5 Fragen an ... Rudolf Neumaier

5 Fragen an ... Rudolf Neumaier

Lieber Rudolf Neumaier, was sehen Sie, wenn Sie Rehe beobachten?
Grandezza! Und zwar in Vollendung. Bei Rehböcken sehe ich manchmal auch Stolz und Hybris. Und Kitze – sind die Inkarnation des Urvertrauens. Göttlich.

Wie kamen Sie darauf, ein Buch über Rehe zu schreiben?
Ich finde, diese Wesen werden heute viel zu wenig bewundert. Stattdessen werden sie als Schädlinge verfolgt. Ihnen geschieht Unrecht. Und das musste endlich mal gesagt werden.

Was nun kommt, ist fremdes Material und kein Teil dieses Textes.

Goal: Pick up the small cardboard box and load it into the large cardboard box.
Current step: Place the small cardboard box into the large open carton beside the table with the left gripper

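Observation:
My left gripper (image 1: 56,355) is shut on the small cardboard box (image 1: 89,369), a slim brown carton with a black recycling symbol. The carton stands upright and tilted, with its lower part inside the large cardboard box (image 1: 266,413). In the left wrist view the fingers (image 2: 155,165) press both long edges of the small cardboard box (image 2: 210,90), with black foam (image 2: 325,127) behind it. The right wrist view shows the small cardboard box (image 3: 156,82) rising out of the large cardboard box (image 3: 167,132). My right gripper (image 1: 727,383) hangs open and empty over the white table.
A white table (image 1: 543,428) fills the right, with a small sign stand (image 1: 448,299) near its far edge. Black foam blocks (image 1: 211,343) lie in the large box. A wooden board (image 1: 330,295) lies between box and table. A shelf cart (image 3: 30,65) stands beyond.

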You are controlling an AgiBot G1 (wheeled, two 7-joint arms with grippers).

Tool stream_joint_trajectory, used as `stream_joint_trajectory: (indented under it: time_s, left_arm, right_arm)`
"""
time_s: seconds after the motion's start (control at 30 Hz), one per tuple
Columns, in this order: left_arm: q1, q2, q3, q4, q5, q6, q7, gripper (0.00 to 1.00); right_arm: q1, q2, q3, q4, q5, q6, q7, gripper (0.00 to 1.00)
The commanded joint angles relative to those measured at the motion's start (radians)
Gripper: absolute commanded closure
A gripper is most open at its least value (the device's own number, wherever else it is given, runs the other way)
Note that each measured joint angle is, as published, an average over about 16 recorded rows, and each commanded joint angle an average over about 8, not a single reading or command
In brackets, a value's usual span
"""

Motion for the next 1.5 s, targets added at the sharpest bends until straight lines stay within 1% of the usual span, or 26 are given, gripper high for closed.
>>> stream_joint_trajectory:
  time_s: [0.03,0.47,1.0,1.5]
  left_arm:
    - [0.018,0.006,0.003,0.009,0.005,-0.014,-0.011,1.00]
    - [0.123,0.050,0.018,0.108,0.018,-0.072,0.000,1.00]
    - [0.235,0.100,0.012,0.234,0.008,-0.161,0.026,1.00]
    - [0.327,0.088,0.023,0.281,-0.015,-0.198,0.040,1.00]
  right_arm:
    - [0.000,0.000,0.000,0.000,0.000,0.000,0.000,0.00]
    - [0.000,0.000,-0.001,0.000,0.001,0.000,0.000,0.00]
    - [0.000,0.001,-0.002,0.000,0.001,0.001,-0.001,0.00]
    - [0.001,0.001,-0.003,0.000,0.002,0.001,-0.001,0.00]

Ihr Buch vereint die Kulturgeschichte des Rehs mit der aktuellen Debatte um die Tiere und ihren Einfluss auf die Natur. Sie setzen sich aktiv für den Schutz der Rehe ein, die oft für die Zerstörung neuer Pflanzungen verantwortlich gemacht und deswegen in sehr hohen Zahlen abgeschossen werden. Was ist an dem Mythos dran, dass Rehe klimafreundliche Wälder verhindern?
Rehe haben keine Schuld am erbärmlichen Zustand vieler Forste! Wo Menschen die Natur einfach Natur sein lassen, wachsen Wälder natürlich. Sie nehmen sich dafür die Zeit, die sie brauchen. Wo Menschen eingegriffen haben und die Natur nach ihren meist wirtschaftlich motivierten Plänen kultivieren, stören Rehe – aber nur, wenn man die Kultur nicht vor ihnen schützt. Das geht auch, ohne sie wahllos abzuknallen.

Was war die merkwürdigste Begegnung bei Ihren Recherchen?
Am aufgewühltesten war ich, nachdem ich mich überwunden hatte, den Finger am Abzug meines Gewehrs zu krümmen. Der junge Bock fiel im Knall des Schusses – und in mir waren Leere und Freude, Trauer und Triumph, Zerknirschung und Zufriedenheit. In der Nacht darauf erschien mir die Mutter dieses Bockes im Traum. Sie flüsterte mir ins Ohr: „Ist schon okay. Aber jetzt musst du das Buch schreiben.“

Inwiefern haben Rehe Ihr Leben geprägt?
Rehe machen glücklich, man braucht nur den richtigen Platz und das richtige Fernglas, um sie zu sehen. Als ich mitbekam, wie perfide sie verfolgt werden, sind in den Herz- und Hirnregionen, die meinen Beschützerinstinkt beherbergen, infernalische Sirenen losgegangen.